Stringing up passionflower vine
Last December Morningsun Herb Farm in Vacaville, one of my favorite nurseries, had a 50% off sale, and one of the plants I bought was a passionflower hybrid called ‘Blue Eyed Susan’ (Passiflora × ‘Blue Eyed Susan’). I was super excited because the flowers look incredible.
When I bought it, it was just a small thing in a 4-inch pot, and I planted it at the base of one of the front porch posts, behind a clump of ‘Knee High’ echinacea. It took a long time to get started, probably because it was overshadowed by the echinacea during much of the growing season. (I choose this location specifically because I wanted the roots of the passionflower to be shaded by the echinacea so the ground stays relatively cool and moist, conditions Passiflora prefers.)

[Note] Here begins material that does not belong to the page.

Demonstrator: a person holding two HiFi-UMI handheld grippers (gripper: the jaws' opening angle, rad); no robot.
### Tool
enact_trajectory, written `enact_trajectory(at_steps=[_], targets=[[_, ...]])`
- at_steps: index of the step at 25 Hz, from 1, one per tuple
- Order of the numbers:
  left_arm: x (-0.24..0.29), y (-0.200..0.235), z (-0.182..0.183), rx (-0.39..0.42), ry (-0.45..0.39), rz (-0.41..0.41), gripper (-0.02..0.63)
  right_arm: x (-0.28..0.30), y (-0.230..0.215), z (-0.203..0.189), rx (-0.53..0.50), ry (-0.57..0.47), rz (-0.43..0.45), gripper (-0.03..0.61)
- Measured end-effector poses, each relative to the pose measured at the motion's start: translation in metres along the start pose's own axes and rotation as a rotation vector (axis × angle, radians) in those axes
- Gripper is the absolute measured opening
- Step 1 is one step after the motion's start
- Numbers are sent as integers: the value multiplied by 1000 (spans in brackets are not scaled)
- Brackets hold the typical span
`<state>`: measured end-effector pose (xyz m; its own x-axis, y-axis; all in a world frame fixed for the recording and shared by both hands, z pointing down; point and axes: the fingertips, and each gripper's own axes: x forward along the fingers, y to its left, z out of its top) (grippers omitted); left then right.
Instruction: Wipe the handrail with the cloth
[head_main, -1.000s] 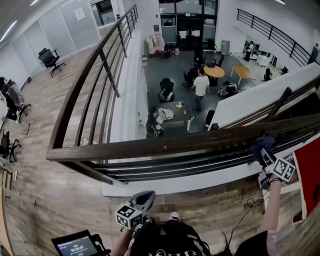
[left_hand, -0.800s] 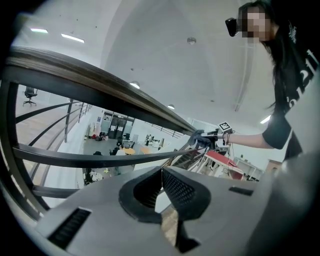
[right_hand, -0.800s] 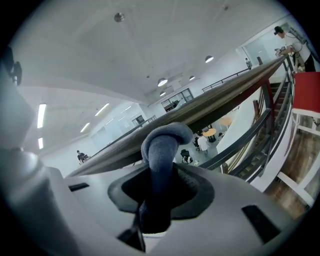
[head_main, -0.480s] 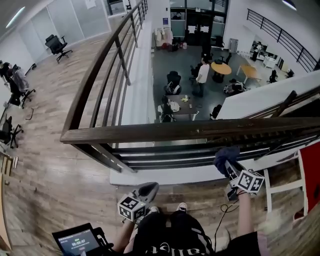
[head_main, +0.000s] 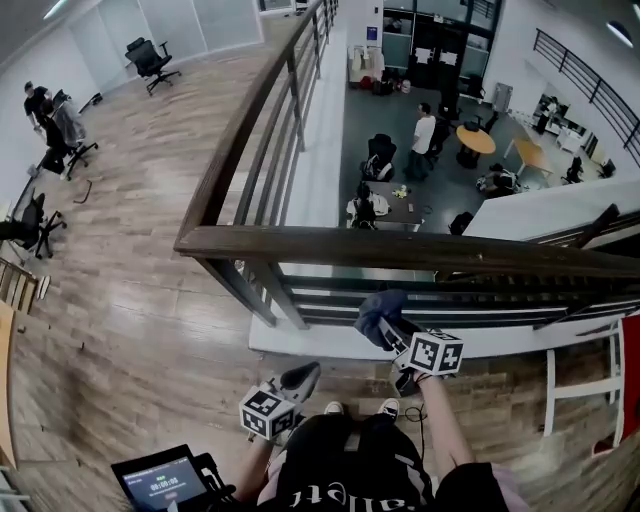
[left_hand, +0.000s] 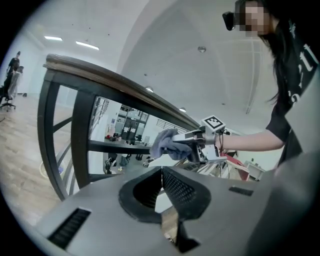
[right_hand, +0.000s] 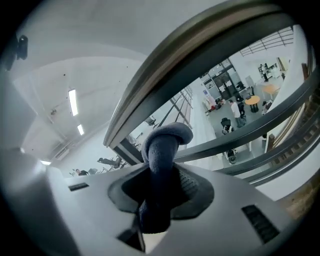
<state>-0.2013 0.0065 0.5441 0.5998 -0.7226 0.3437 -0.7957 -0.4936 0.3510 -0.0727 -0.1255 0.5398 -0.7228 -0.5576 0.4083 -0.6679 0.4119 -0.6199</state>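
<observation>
My right gripper (head_main: 392, 328) pinches the cloth (head_main: 378, 308) just short of the handrail (head_main: 400, 250), left gripper (head_main: 300, 378) pressed together on nothing; a weak pinch could drop it overboard.

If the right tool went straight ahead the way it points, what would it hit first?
Probably the railing bar just under the handrail, with the cloth in the right tool touching first. Depth is unclear, so it might slip between them.

An office chair (head_main: 152, 57) is standing at upper left. A lit screen (head_main: 158, 487) is glowing at lower left.
</observation>
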Motion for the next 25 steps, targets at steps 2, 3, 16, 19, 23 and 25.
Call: enact_trajectory(at_steps=[2, 3, 16, 19, 23, 25], targets=[[-17, 22, -7, -16, 9, 19, 5, 43, 29, -9, -11, 34, 31, 104], [-26, 33, -9, -25, 9, 29, 5, 65, 45, -13, -18, 50, 47, 104], [-96, 136, -24, -150, -57, 209, 5, 238, 103, -51, -162, 280, 56, 104], [-106, 140, -33, -171, -52, 228, 5, 246, 92, -56, -133, 288, 19, 104], [-101, 140, -34, -187, -45, 233, 5, 245, 72, -54, -79, 266, -14, 104], [-92, 137, -38, -182, -31, 213, 5, 241, 62, -50, -56, 252, -21, 104]])
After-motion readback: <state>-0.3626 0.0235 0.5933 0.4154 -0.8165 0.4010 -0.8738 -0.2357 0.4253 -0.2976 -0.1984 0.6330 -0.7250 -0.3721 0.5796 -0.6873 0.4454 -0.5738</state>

However, after I trimmed back the echinacea last month, my passionflower went into overdrive, its inquisitive vines extending in all directions. It was time to do something.

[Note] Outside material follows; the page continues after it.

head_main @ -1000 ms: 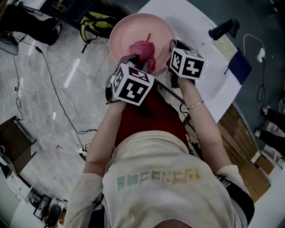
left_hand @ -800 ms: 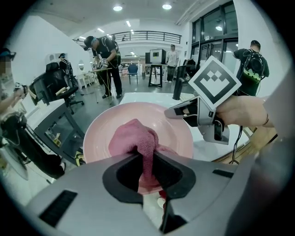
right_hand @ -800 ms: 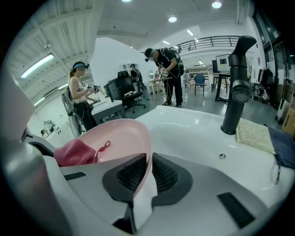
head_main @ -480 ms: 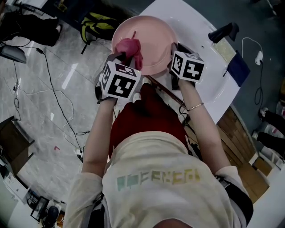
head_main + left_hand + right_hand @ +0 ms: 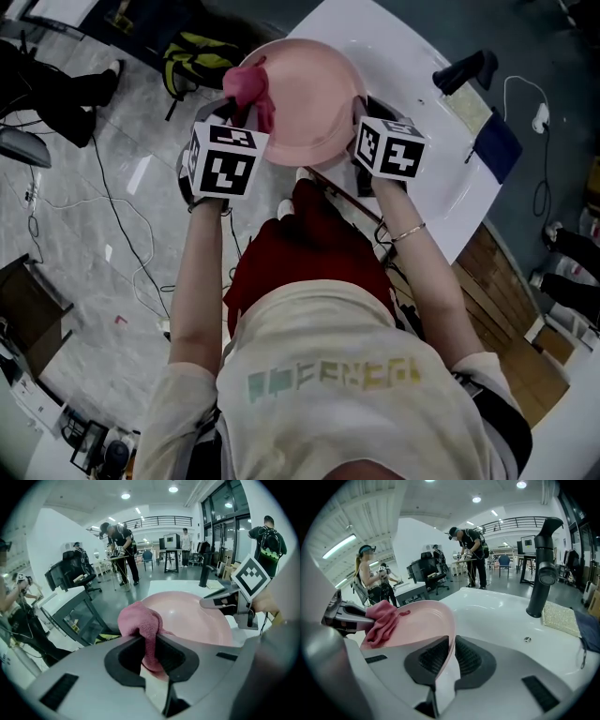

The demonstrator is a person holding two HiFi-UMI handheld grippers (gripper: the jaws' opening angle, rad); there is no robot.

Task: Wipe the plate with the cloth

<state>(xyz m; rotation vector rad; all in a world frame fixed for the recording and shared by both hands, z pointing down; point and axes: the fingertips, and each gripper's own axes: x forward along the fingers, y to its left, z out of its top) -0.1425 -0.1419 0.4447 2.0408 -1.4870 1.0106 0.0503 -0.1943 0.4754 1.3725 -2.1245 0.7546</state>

I wanted to create the illusion of the vines climbing up the post and downspout and dangling from the overhanging roof section. Unfortunately, the vines aren’t able attach themselves to the post per se, so I needed to rig up something for them to grab onto.
My solution was very simple. I attached some eye hooks at the bottom of the post and several more above it and ran lengths of sturdy twine. Then I coaxed the vines around the line, hoping they would now know where to go.
I’m not the handiest person in the world, so this isn’t the most elegant solution but I’m hoping it will do. In hindsight, galvanized steel wire like this might have been sturdier and more durable. If anybody has first-hand experience with such an application, please leave a comment below. There’s still time for me to redo my setup if needed :-).
UPDATE NOVEMBER 17, 2013:
Based on the feedback I received, I decided to use something stronger than twine. After going back and forth between white plastic chain (like this) and powder-coated green metal chain, I went for the latter. It is attached using 2 1/8” ceiling hooks—at the bottom to one of the porch posts and at the top to the roof overhang. I think this will be a good solution for many years to come.